__Work request__: Copy out each line of the material exactly. Pictures do not belong in the copy.

········

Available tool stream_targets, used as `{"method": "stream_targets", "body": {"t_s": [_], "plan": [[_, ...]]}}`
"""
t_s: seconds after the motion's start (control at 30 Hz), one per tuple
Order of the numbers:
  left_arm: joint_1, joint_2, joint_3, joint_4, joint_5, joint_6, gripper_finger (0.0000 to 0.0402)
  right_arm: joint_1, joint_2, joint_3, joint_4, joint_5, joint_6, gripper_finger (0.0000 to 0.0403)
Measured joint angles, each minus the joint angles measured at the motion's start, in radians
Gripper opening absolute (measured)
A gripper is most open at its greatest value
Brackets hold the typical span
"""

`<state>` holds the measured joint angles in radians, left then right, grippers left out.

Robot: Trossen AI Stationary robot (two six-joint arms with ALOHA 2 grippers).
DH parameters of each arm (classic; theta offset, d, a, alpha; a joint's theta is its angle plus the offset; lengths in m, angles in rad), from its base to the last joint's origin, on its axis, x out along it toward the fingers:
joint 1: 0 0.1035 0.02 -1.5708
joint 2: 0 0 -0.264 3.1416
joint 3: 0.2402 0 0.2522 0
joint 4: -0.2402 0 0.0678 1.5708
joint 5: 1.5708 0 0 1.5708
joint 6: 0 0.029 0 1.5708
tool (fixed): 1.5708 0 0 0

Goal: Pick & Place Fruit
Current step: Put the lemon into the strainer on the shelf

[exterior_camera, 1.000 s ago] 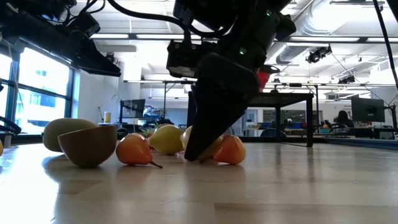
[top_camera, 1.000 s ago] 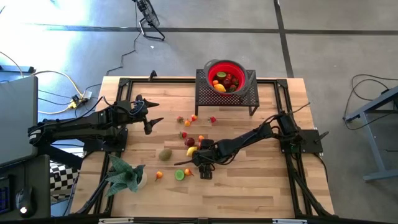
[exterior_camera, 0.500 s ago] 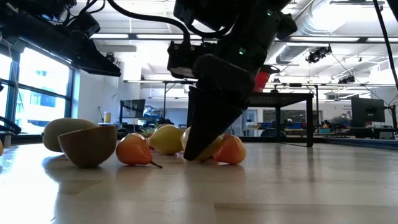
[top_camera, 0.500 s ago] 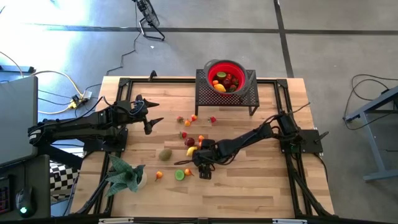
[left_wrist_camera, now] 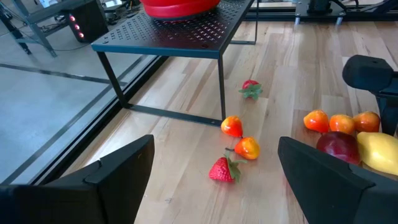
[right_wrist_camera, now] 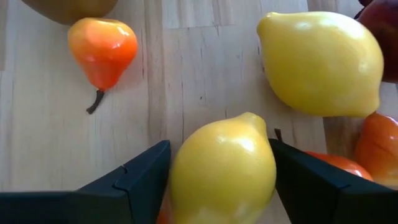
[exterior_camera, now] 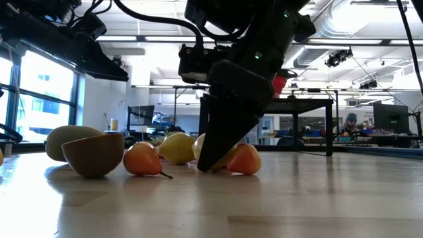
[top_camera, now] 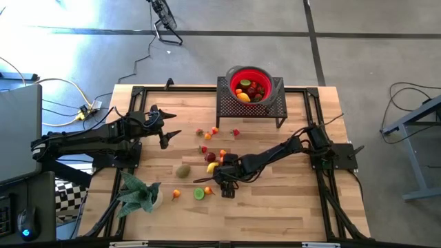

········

__Answer section__:
Available tool stream_targets, used as `{"method": "stream_targets", "body": {"t_s": [_], "plan": [[_, ...]]}}`
"""
t_s: seconds after the motion's start (control at 30 Hz), one per tuple
Order of the numbers:
  left_arm: joint_1, joint_2, joint_3, joint_4, joint_5, joint_6, gripper_finger (0.0000 to 0.0402)
  right_arm: joint_1, joint_2, joint_3, joint_4, joint_5, joint_6, gripper_finger (0.0000 to 0.0403)
Measured joint angles, each minus the joint angles measured at the motion's start, in radians
Gripper opening absolute (measured)
A gripper is most open at its greatest value
Brackets hold the typical span
"""

`<state>` holds the measured joint angles in radians, left then right, grippers left out.

Robot: Trossen AI Stationary robot (two six-joint arms with ALOHA 2 grippers).
DH parameters of each arm (classic; theta offset, d, a, alpha; a joint's theta is its angle plus the offset; lengths in m, angles in rad), from its base to the last joint's origin, on its axis, x out along it toward the fingers:
joint 1: 0 0.1035 0.02 -1.5708
joint 2: 0 0 -0.264 3.1416
joint 3: 0.2402 0 0.2522 0
joint 4: -0.2402 0 0.0678 1.5708
joint 5: 1.5708 0 0 1.5708
joint 6: 0 0.029 0 1.5708
tool (fixed): 1.5708 0 0 0

Goal: Pick & Place Fruit
Current step: Put the lemon into the strainer on the shelf

[exterior_camera, 1.000 s ago] 
[top_camera, 1.000 s ago] 
[exterior_camera, 0.500 s ago] 
[top_camera, 0.500 s ago] 
[left_wrist_camera, now] 
[right_wrist_camera, now] 
[exterior_camera, now] 
[top_camera, now] 

The response to the exercise is now finished.